- **EXERCISE DESCRIPTION**: The response should contain only those lines of the entries below that include the string "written".

- **GIVEN RECORDS**:
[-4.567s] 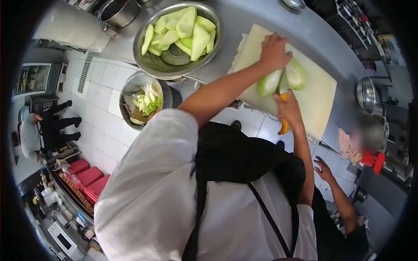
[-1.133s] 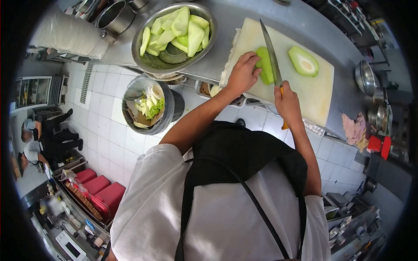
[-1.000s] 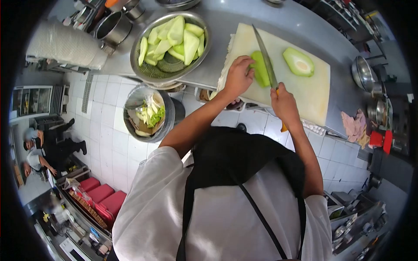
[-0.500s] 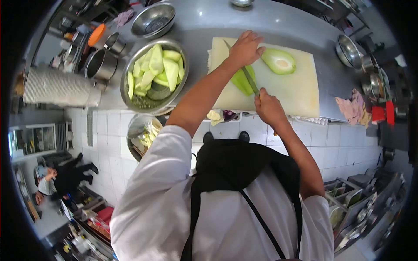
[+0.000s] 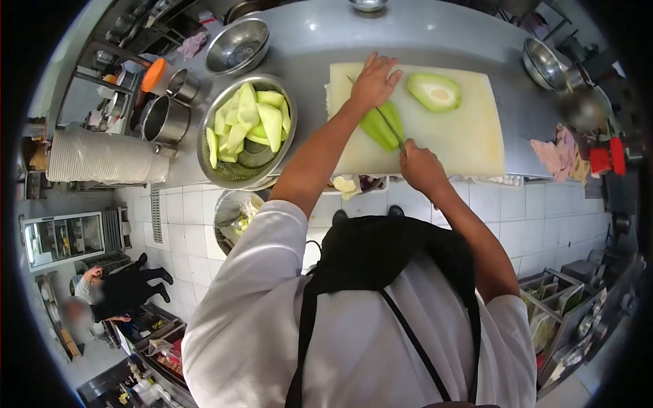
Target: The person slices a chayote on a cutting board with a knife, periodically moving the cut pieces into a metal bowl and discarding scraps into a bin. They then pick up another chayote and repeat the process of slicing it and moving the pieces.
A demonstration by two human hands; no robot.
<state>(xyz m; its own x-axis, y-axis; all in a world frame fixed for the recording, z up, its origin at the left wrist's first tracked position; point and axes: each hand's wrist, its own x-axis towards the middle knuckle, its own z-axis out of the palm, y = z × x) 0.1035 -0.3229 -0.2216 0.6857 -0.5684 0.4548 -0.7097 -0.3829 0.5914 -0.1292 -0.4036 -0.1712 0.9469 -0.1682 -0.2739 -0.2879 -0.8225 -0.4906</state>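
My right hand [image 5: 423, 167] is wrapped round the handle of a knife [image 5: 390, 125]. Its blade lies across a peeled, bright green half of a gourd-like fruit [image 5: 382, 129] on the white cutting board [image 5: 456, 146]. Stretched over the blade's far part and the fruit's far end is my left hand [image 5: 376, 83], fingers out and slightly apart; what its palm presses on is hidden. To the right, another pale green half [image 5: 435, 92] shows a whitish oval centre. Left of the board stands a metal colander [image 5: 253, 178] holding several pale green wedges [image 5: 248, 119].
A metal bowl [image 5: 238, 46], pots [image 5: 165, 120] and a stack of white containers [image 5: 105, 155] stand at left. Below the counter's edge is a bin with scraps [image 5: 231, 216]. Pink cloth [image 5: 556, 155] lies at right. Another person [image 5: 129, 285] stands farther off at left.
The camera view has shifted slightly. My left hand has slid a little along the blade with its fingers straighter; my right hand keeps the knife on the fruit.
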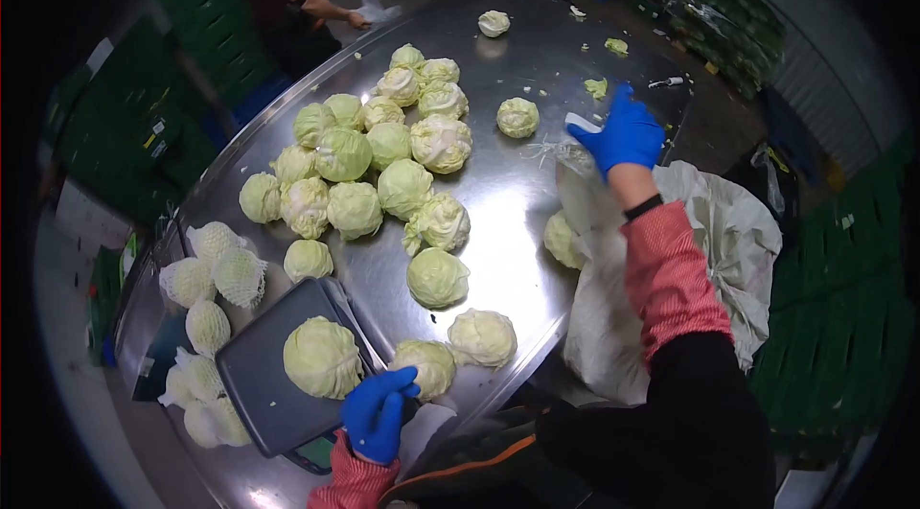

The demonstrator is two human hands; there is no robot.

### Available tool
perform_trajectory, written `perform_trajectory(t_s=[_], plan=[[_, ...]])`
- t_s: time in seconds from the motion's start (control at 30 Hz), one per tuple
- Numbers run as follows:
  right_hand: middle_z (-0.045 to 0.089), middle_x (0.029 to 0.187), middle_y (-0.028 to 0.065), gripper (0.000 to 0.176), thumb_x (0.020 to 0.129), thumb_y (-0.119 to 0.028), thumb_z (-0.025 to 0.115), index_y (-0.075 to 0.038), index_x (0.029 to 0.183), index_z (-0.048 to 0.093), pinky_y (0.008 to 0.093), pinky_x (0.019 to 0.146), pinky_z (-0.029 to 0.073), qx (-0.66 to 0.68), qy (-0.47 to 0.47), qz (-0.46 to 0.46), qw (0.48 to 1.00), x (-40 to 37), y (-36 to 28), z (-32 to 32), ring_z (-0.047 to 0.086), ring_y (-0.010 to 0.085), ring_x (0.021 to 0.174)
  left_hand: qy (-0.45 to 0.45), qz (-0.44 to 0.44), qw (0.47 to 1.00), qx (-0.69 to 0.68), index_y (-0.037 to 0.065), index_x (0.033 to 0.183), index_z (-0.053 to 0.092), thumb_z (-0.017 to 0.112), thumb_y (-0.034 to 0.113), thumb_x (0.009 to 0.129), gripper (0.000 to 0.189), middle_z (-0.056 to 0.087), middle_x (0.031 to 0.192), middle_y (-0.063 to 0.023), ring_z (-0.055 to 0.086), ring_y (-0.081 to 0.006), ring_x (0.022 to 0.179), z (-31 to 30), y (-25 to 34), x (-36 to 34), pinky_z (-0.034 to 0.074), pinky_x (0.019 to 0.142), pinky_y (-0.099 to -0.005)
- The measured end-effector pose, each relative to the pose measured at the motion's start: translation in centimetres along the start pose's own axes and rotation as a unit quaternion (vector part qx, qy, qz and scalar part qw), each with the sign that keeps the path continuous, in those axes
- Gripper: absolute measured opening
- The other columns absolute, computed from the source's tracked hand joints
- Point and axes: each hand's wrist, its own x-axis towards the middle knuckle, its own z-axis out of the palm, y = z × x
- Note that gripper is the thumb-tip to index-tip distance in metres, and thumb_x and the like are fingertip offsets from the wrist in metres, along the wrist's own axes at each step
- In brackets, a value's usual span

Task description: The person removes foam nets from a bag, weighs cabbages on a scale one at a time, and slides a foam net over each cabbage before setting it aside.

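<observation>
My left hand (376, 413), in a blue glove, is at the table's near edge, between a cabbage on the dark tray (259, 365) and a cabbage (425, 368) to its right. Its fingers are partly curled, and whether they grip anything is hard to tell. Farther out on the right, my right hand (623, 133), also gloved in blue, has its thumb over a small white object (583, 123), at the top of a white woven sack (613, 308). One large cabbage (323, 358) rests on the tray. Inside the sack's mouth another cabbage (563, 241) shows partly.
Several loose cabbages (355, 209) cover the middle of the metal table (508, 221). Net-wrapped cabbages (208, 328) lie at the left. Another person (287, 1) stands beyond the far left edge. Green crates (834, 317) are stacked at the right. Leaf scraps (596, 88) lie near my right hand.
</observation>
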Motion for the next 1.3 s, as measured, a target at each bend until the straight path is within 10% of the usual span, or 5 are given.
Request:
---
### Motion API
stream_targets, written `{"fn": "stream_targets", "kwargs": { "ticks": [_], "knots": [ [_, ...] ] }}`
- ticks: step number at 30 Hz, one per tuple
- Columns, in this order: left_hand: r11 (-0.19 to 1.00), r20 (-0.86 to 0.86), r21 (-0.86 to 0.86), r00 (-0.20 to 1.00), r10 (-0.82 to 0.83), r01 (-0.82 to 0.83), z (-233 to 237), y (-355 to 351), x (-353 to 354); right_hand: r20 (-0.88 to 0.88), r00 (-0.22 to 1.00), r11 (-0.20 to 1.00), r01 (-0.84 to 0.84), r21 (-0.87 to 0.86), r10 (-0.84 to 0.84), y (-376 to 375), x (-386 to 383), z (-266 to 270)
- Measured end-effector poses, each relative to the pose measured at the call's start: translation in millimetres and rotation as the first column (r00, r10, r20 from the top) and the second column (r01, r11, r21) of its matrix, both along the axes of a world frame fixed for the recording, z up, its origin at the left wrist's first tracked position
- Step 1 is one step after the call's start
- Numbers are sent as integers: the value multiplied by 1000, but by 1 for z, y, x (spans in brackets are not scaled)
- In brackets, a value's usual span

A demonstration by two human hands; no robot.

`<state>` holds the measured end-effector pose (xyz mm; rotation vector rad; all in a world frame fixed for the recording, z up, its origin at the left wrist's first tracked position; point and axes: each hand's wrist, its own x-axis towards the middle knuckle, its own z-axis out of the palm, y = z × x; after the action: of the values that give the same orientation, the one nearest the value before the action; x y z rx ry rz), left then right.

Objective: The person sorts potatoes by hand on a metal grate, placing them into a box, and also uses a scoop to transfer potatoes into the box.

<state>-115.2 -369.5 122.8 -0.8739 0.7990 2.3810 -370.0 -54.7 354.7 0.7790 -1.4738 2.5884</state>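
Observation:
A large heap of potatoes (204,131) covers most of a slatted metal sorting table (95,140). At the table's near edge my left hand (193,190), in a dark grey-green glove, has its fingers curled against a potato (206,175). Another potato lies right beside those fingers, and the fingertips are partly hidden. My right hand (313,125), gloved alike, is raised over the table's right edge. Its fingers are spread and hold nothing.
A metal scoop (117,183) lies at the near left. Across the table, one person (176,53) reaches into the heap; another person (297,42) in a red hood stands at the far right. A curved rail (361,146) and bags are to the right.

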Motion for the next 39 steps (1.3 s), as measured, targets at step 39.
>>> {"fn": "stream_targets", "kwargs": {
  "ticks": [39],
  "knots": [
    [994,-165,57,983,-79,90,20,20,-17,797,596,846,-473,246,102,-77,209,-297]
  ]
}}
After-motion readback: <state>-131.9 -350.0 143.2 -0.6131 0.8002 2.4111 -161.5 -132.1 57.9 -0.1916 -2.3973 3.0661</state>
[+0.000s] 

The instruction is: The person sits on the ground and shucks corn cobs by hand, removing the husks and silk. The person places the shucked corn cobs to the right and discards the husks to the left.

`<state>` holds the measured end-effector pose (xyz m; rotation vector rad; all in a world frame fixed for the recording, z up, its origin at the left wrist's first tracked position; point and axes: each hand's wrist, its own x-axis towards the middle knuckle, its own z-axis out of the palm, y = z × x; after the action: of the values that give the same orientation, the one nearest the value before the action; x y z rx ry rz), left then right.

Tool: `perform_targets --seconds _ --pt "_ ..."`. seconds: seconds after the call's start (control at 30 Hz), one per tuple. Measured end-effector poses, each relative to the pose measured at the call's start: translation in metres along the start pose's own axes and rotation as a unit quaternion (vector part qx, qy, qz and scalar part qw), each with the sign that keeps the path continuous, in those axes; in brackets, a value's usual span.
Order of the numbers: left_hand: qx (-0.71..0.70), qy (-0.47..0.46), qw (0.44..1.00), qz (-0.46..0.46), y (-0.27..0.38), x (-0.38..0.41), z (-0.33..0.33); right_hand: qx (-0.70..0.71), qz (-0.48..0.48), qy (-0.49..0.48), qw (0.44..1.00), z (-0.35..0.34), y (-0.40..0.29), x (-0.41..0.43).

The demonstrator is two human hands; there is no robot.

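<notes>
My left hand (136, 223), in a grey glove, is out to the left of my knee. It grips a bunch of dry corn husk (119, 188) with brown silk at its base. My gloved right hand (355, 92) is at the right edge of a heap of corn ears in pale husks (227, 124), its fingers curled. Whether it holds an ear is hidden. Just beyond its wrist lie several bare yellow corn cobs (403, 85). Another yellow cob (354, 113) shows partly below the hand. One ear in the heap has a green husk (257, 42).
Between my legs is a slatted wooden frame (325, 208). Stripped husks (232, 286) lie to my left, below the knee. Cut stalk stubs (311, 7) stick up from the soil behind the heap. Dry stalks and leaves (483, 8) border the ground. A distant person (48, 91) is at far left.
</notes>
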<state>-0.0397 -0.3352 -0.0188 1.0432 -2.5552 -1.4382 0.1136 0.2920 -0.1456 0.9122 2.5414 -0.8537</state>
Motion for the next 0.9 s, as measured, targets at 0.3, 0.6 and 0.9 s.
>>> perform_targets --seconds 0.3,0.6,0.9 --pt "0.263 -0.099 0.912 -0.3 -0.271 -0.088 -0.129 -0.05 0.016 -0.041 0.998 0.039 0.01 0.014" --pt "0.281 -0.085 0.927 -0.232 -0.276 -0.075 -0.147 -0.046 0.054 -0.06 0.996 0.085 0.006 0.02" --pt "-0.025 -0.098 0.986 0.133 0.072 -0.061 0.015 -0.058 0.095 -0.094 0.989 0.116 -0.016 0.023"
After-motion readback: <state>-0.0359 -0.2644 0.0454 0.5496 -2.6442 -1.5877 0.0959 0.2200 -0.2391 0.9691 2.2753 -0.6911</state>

- **RESULT OF THE TASK**:
perform_trajectory, written `perform_trajectory(t_s=[_], plan=[[_, ...]])`
stream_targets, written `{"fn": "stream_targets", "kwargs": { "ticks": [_], "knots": [ [_, ...] ] }}`

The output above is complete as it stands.